Les Combustibles

par

Quel livre vaut davantage par son contenu que par la chaleur que dégagerait sa combustion ?

La question suivante est commune, voire banale : quel livre emporterions-nous sur une île déserte, si nous ne pouvions en emporter qu’un seul ? La question est belle, mais purement théorique, car il est rare de se voir annoncer un long exil qui nous isolerait du monde. La question telle que la pose Amélie Nothomb est autrement plus réelle, parce que nul ne peut jurer qu’il ne sera jamais confronté à une situation où il nous faudrait sacrifier un livre pour survivre : « “Quel livre emmèneriez-vous sur une île déserte ?” […] Mais posée à l’envers la question devient essentielle : quels livres auriez-vous le moins de scrupule à détruire ? » En d’autres termes : si notre survie physique était en jeu, quel livre ferions-nous passer avant notre vie, voire notre confort ?

C’est à cette situation que sont confrontés les trois personnages de la pièce. Ils vivent leur deuxième hiver de guerre, la ville qu’ils habitent est assiégée. Le froid est là et ils ont tenu jusqu’à maintenant en brûlant les meubles. Le grand lecteur qu’est le Professent a donc déjà opéré un choix, car il a détruit de beaux objets : « Je n’ai plus de combustible. Regardez, toutes les tables y sont passées, et même le secrétaire en marqueterie. » Maintenant, il ne reste que ce qui lui tient le plus à cœur : les livres. Le Professeur et Daniel ne vivent que par et pour les livres mais Marina, plus jeune et moins cérébrale, c’est-à-dire plus humaine, ne place pas les précieux volumes sur un piédestal. Elle est la première à sauter le pas, dès le premier acte de la pièce : « ça brûle très bien » dit-elle en désignant les ouvrages qui garnissent les rayons de la bibliothèque trônant au fond de la scène. Daniel juge qu’il s’agit d’une « attitude indigne » ; le Professeur tourne la situation en jeu. Mais au fil des jours, ils vont évoluer. Poussé par le froid, ils se voient contraints de brûler les livres sous peine de mourir. Au cours de la pièce, les trois personnages lisent ou relisent tous les livres de la bibliothèque du Professeur, afin d’y chercher ce qui mériterait d’être conservé pour la postérité, et se posent la question : « Y a-t-il dans ce sujet, ce verbe, ce complément, cet adverbe, y a-t-il quoi que ce soit qui vaille une belle flambée au cœur d’un poêle ? Le sens profond (ou supposé tel) de cette phrase est-il plus nécessaire à ma vie qu’un degré de plus dans cette pièce ? » Les étagères vides ou presque du meuble au début du troisième acte indiquent que peu de livres ont résisté à cet examen.

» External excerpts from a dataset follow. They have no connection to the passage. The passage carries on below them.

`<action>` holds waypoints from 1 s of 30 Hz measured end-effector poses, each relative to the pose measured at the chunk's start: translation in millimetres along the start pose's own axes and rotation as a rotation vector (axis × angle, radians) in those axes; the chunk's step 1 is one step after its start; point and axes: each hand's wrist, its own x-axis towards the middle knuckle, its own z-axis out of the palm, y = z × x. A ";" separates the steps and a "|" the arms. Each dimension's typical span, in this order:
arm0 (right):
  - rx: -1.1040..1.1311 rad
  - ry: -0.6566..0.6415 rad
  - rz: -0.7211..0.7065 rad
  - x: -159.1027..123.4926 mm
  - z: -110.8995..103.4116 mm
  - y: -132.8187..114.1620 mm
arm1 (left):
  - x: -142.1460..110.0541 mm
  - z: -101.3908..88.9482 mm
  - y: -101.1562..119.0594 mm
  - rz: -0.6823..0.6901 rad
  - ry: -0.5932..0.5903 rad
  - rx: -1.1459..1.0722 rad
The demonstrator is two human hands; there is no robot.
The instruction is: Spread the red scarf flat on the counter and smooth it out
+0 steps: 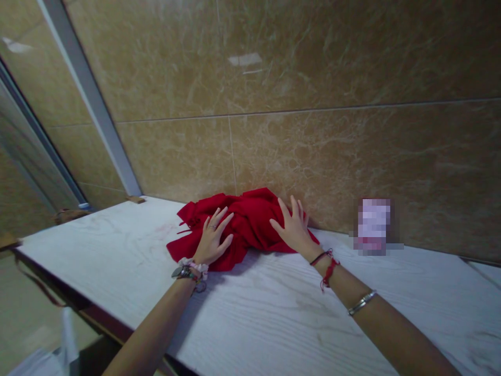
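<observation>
A crumpled red cloth (250,211) lies on a white wood-grain table (274,324), pushed up against a brown marble-tile wall. My left hand (213,237) rests flat on the cloth's left part, fingers spread. My right hand (293,227) lies flat on its right part, fingers stretched out towards the wall. Both wrists carry bracelets, and a red string hangs from the right wrist.
A blurred small pink-white object (373,224) stands on the table by the wall, right of the cloth. The table's left edge (58,284) drops off to the floor. A grey metal frame (90,96) runs diagonally up the wall at the left.
</observation>
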 end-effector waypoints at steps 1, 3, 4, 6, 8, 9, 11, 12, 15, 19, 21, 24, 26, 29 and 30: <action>-0.013 -0.039 -0.038 -0.4 3.8 -2.3 | 0.3 -0.3 2.7 0.018 -0.013 0.014; -0.030 -0.169 -0.119 -2.8 15.6 -4.1 | -0.1 2.1 4.0 0.055 -0.044 0.047; -0.041 -0.237 -0.157 -4.6 22.4 -3.9 | -0.6 4.7 3.0 0.067 -0.058 0.063; -0.077 -0.330 -0.211 -9.1 35.1 -2.9 | -0.9 11.2 -1.3 0.067 -0.075 0.089; -0.111 -0.348 -0.226 -13.0 43.8 -2.9 | 0.0 18.1 -7.0 0.022 -0.076 0.114; -0.120 -0.339 -0.224 -14.3 46.2 -3.7 | 0.7 21.0 -9.8 -0.010 -0.074 0.132; -0.128 -0.313 -0.214 -15.6 47.8 -6.2 | 2.2 25.1 -14.3 -0.082 -0.062 0.184; -0.131 -0.301 -0.210 -15.9 47.4 -7.6 | 2.6 26.1 -15.7 -0.115 -0.051 0.215; -0.141 -0.256 -0.199 -17.6 43.8 -9.0 | 1.7 25.6 -15.4 -0.140 0.007 0.288; -0.128 -0.207 -0.180 -25.2 34.1 -1.4 | -1.6 22.0 -8.1 0.035 0.058 0.285; -0.118 -0.200 -0.175 -31.5 27.2 4.1 | -2.6 21.0 -4.1 0.102 0.074 0.262; -0.082 -0.200 -0.174 -42.8 17.2 9.0 | -3.7 21.1 1.3 0.097 0.106 0.227; -0.069 -0.202 -0.153 -49.7 12.8 8.1 | -5.3 21.2 5.7 0.059 0.119 0.201; -0.104 -0.207 -0.080 -56.2 9.8 1.6 | -9.8 19.2 14.0 0.021 0.103 0.181; -0.120 -0.211 -0.067 -57.1 9.1 -1.1 | -11.6 18.0 17.0 0.021 0.088 0.184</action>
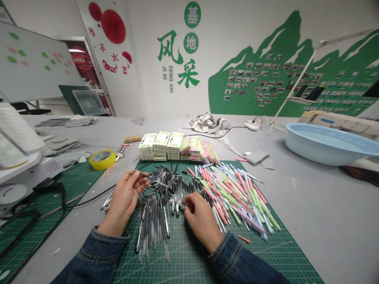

Pourtant, le Professeur, quinquagénaire, a passé la plus grande partie de sa vie à  composer ce qu’il nomme « la bibliothèque de l’Honnête Homme », sorte de compilation de la pensée humaine essentielle. Et tout va disparaître dans les flammes, car l’intellectuel s’efface devant l’animal quand nécessité fait loi. À la fin du dernier acte, le spectateur voit le Professeur « qui rigole bien au chaud près du poêle »pousser un « soupir de bien-être », en profitant de la chaleur dégagée par la combustion du seul livre qu’il aime vraiment et qui le touche, Le Bal de l’Observatoire. Qu’en est-il de la suite ? « Après, j’aurai encore une chaise à brûler », dit le Professeur, « puis l’autre, et enfin, quand il n’y aura vraiment plus rien, plus aucun combustible, j’irai retrouver les deux cadavres sur la grand-place et je me promènerai, moi aussi, le temps qu’il faudra. » Il ira donc chercher la mort. Le sacrifice des livres n’aura servi qu’à prolonger l’existence physique de Marina, de Daniel et du Professeur, jusqu’à ce que la souffrance physique due au froid ne prenne le pas sur les considérations intellectuelles et qu’ils choisissent d’y mettre fin en mourant. Décidément, « L’éternité ne fait pas le poids devant deux minutes de chaleur. » Les Barbares ont gagné la guerre.